La esposa como símbolo de estatus

El economista y sociólogo Thorstein Veblen habló del consumo vicario (Teoría de la clase ociosa, 1899): el estatus que un hombre heterosexual exhibe a través de la posición y el estilo de vida de su esposa. Solo las clases adineradas podían permitirse una mujer dedicada exclusivamente al hogar, y esa “inactividad productiva” funcionaba como marca de éxito masculino.

El ama de casa no era una mantenida, sino un indicador económico. Ella representaba que él ganaba lo suficiente como para que no tuviera que ganar un sueldo. Ella encarnaba su poder adquisitivo, la prueba visible de su ascenso. 

Pero el relato patriarcal la convirtió en dependiente.

El insulto como herramienta de disciplina

Llamar “mantenida” a una mujer que sostiene un hogar es una operación ideológica brillante para el patriarcado: invisibiliza su trabajo y legitima la jerarquía respecto a los hombres.

Y cuando hoy se amenaza a las mujeres con “acabar solas con gato, vino y satisfyer”, no se está describiendo ningún drama, sino que se está activando un mecanismo de control: el miedo al aislamiento. La advertencia es clara: si no cumples tu función, te quedarás fuera.
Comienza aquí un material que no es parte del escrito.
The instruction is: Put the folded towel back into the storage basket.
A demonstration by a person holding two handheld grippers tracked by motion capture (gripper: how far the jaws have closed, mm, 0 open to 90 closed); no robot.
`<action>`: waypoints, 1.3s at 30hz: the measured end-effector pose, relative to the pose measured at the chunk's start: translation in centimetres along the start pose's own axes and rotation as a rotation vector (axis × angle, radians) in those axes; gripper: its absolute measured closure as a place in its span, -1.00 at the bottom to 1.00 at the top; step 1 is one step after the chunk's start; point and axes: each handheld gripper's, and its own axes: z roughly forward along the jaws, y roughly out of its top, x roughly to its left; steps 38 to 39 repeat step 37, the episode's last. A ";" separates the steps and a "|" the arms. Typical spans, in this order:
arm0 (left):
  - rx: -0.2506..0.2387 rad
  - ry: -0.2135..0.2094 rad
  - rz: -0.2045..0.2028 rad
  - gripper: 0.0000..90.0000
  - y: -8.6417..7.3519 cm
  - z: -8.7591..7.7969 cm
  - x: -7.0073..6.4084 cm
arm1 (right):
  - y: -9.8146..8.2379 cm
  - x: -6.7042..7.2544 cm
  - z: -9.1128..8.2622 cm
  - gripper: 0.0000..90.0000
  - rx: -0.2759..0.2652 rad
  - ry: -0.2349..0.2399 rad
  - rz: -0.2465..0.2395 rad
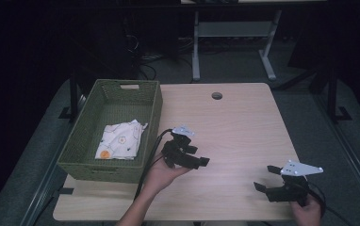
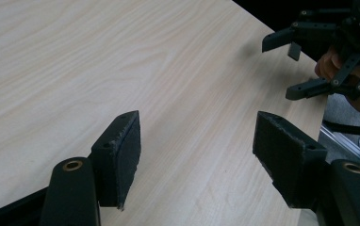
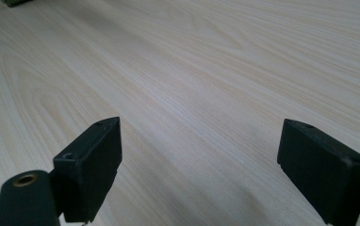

Pero cada vez más mujeres descubren que fuera de las relaciones heterosexuales está la felicidad. El reciente estudio ‘Mujeres mayores que viven solas en la Comunidad Autónoma de Euskadi: ¿permiso social concedido?’ de Iratxe Herrero Zarate y Carlos Díaz de Argandoña ha demostrado que “para muchas mujeres mayores, vivir solas es un aprendizaje, una oportunidad, una etapa de crecimiento personal; es una experiencia que [...] se valora mayoritariamente de forma positiva, tanto entre quienes han llegado a ella por una circunstancia sobrevenida como entre quienes la han elegido libremente”.  

Las mujeres solteras no "rehacemos nuestra vida" con sustitutos, sino que construimos nuestro propio proyecto, y que la soltería es autonomía. Y esa autonomía desestabiliza estructuras que dependían de nuestro trabajo gratuito.

Lo que el 8M vuelve a poner sobre la mesa

El 8M es un recordatorio de que las desigualdades de género atraviesan la organización misma de la vida. 

Hablar de “mantenidas” o de trabajo doméstico y de cuidados es hablar de economía política; es hablar de cómo se distribuye el tiempo, la energía y el reconocimiento; es hablar de quién sostiene y quién capitaliza. 

Cuando las mujeres dejan de ofrecer trabajo gratuito, lo que emerge es una reconfiguración del poder. Que no lo llamen "crisis de soledad masculina" ni otros eufemismos; que no nos tomen por tontas.

Cuando los privilegios materiales se tambalean, lo que emerge es una reacción. Una reacción fascista, una rabia y una misoginia galopante. No, no es por falta de compañía. Es por pérdida de privilegios y por falta de acceso gratuito y automático a recursos invisibles.

Así que a ver si empezamos a darle una vueltita a eso de "mantenidas", que el insulto está mal dirigido.